Dalić menegaskan bahwa semua pihak menghormati keputusan yang nantinya akan di ambil Modric. Ia juga menyampaikan bahwa pembahasan mengenai masa depan gelandang veteran tersebut kemungkinan baru dilakukan setelah seluruh agenda tim nasional selesai.

Terlepas dari belum adanya kepastian, Dalić tetap memberikan apresiasi tinggi terhadap dedikasi Modric selama membela Kroasia. Baginya, sang kapten telah memberikan kontribusi luar biasa selama bertahun-tahun dan selalu menjadi teladan bagi para pemain muda.

Luka Modric saat membela Timnas Kroasia menghadapi Portugal pada babak 32 besar Piala Dunia 2026.

Luka Modric mendapat apresiasi dari pemain Kroasia usai memainkan laga ke-200 untuk negaranya

Kepemimpinan Luka Modric Jadi Inspirasi

Selain kemampuan teknisnya, Luka Modric di kenal sebagai sosok pemimpin yang mampu memberikan ketenangan kepada rekan-rekannya di lapangan.
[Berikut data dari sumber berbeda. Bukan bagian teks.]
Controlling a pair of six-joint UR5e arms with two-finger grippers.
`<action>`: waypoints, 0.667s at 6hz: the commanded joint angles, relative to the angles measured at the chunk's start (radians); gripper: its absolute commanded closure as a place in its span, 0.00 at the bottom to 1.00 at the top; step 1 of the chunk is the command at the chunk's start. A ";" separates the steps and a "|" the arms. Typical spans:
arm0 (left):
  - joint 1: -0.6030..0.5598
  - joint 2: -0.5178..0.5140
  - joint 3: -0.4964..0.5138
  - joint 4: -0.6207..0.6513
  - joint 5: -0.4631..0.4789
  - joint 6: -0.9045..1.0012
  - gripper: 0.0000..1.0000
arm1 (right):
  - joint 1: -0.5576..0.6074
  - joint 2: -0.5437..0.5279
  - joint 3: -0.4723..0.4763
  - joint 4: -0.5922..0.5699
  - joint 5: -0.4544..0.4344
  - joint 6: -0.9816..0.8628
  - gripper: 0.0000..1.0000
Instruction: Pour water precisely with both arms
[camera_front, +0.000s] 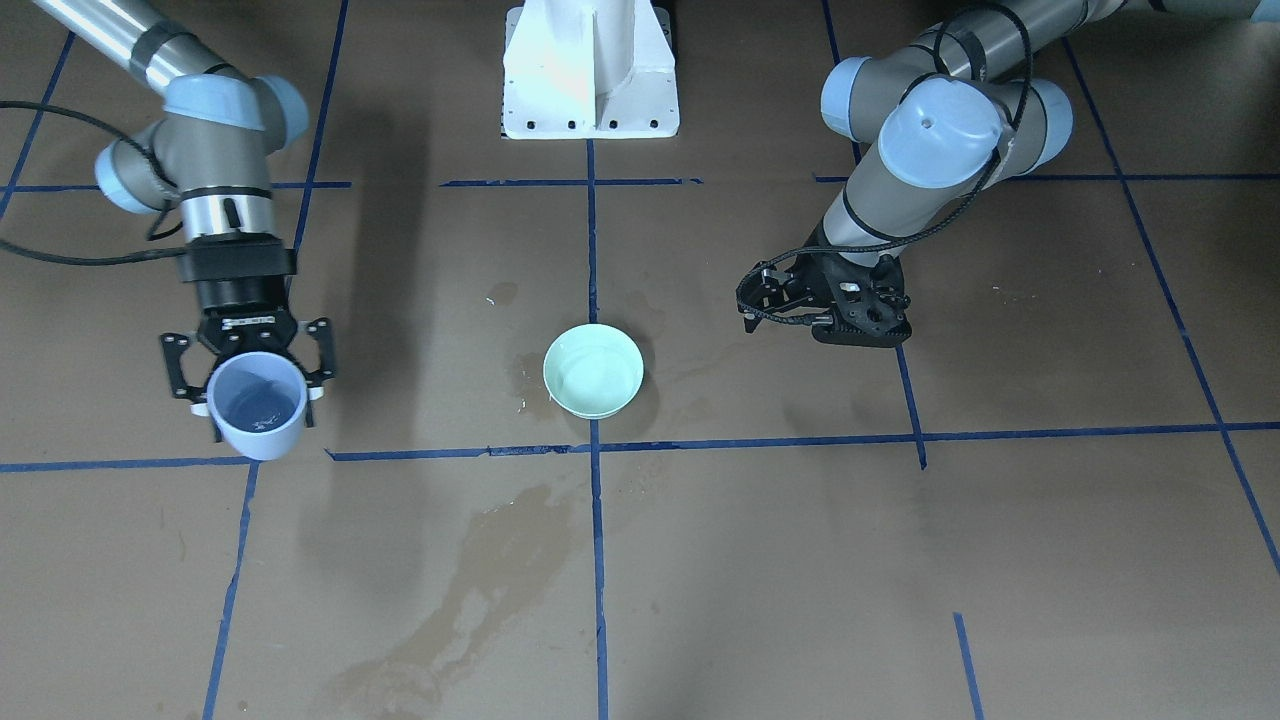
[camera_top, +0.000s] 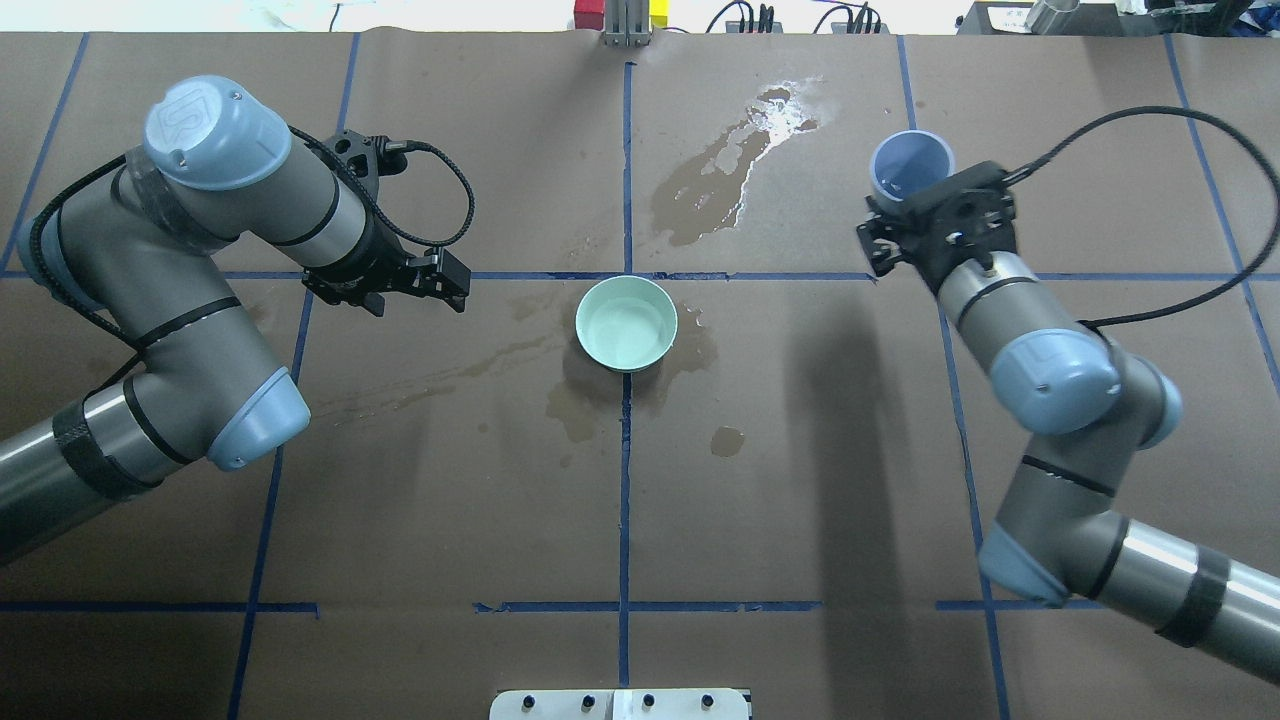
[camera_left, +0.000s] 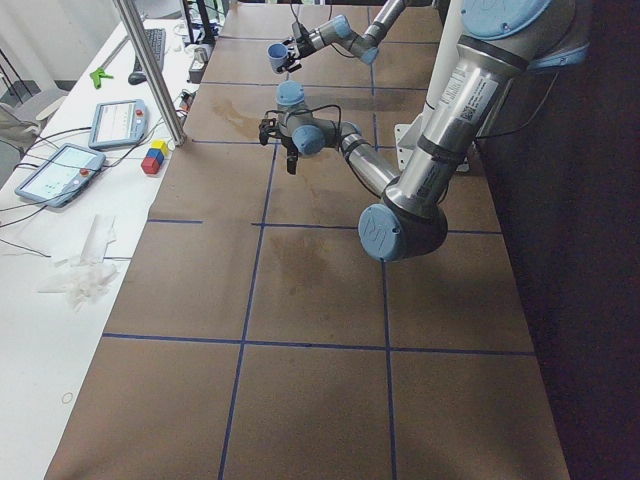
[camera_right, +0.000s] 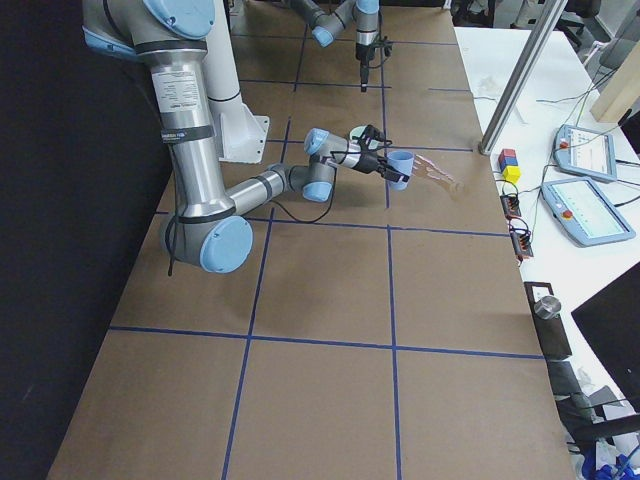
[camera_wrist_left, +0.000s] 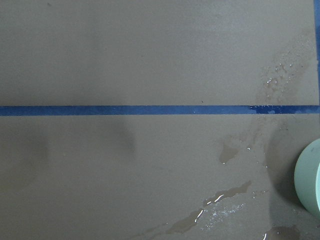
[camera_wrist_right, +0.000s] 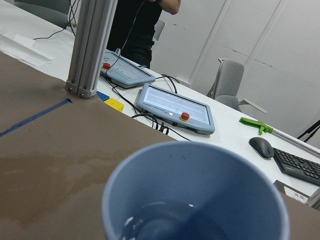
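Over table (camera_front: 800, 560), right gripper (camera_front: 257, 388) pinching blue cup (camera_front: 262, 442) holding water (camera_front: 255, 408), left gripper (camera_front: 848, 315), spread cannot be told.

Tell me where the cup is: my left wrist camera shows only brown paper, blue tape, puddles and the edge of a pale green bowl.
Observer: The pale blue plastic cup is gripped by the right tool, mouth up, far to one side of the pale green round bowl.
Operator: Any water in it?
Observer: Yes, the right wrist view shows water lying shallow at the bottom.
Operator: And my left tool?
Observer: The left tool holds nothing and sits on the bowl's other side, not over it.
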 joint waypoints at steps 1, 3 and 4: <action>0.000 -0.001 0.000 0.000 0.000 -0.005 0.00 | -0.088 0.092 -0.002 -0.131 -0.101 0.015 0.97; 0.000 -0.001 0.000 -0.002 0.000 -0.005 0.00 | -0.174 0.184 -0.007 -0.318 -0.212 0.063 0.97; 0.000 -0.001 0.000 -0.002 0.000 -0.005 0.00 | -0.195 0.227 -0.014 -0.414 -0.244 0.063 0.97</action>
Karakter tersebut kembali terlihat ketika Kroasia menghadapi Portugal.

Walaupun timnya tertinggal dan akhirnya tersingkir, Modric tetap berusaha membangun serangan serta menjaga semangat para pemain hingga peluit panjang di bunyikan. Sikap tersebut mendapat apresiasi dari Zlatko Dalić yang menilai Modric telah memberikan seluruh kemampuannya untuk negaranya.

Selama membela Timnas Kroasia, Modric berhasil mengukir berbagai prestasi bersejarah. Ia menjadi aktor utama saat Kroasia finis sebagai runner-up Piala Dunia 2018 dan kembali membawa negaranya meraih peringkat ketiga pada edisi 2022.

Catatan tersebut menjadikan Modric sebagai salah satu pemain paling berpengaruh dalam sejarah sepak bola Kroasia sekaligus sosok yang di hormati di kancah internasional.

Cristiano Ronaldo dan Roberto Martinez Berikan Penghormatan

Usai pertandingan, Cristiano Ronaldo menjadi salah satu pemain pertama yang menghampiri Luka Modric. Momen pelukan kedua mantan rekan setim di Real Madrid itu menjadi salah satu adegan paling emosional setelah laga berakhir.

Ronaldo menegaskan bahwa usia maupun keputusan pensiun tidak akan mengurangi kebesaran nama Modric. Menurutnya, gelandang Kroasia tersebut telah membangun warisan yang luar biasa selama berkarier di dunia sepak bola.

Pujian juga datang dari pelatih Portugal, Roberto Martinez. Ia menilai Modric memiliki kecerdasan bermain yang luar biasa sehingga tetap mampu tampil kompetitif meski telah memasuki usia 40 tahun.

Martinez menilai kemampuan Modric dalam membaca situasi pertandingan, mengatur aliran bola, dan mengambil keputusan menjadi kualitas yang tidak di miliki banyak pemain. Hal itu membuatnya tetap mampu tampil di level tertinggi hingga saat ini.

Apa pun keputusan Luka Modric setelah Piala Dunia 2026, namanya telah tercatat sebagai salah satu legenda terbesar dalam sejarah sepak bola. Perjalanan panjangnya bersama Timnas Kroasia di penuhi prestasi, dedikasi, dan kepemimpinan yang menjadi inspirasi bagi banyak generasi pesepak bola. Jika laga melawan Portugal benar menjadi penampilan terakhirnya di Piala Dunia, Modric meninggalkan panggung dengan warisan yang akan selalu di kenang oleh para pencinta sepak bola di seluruh dunia.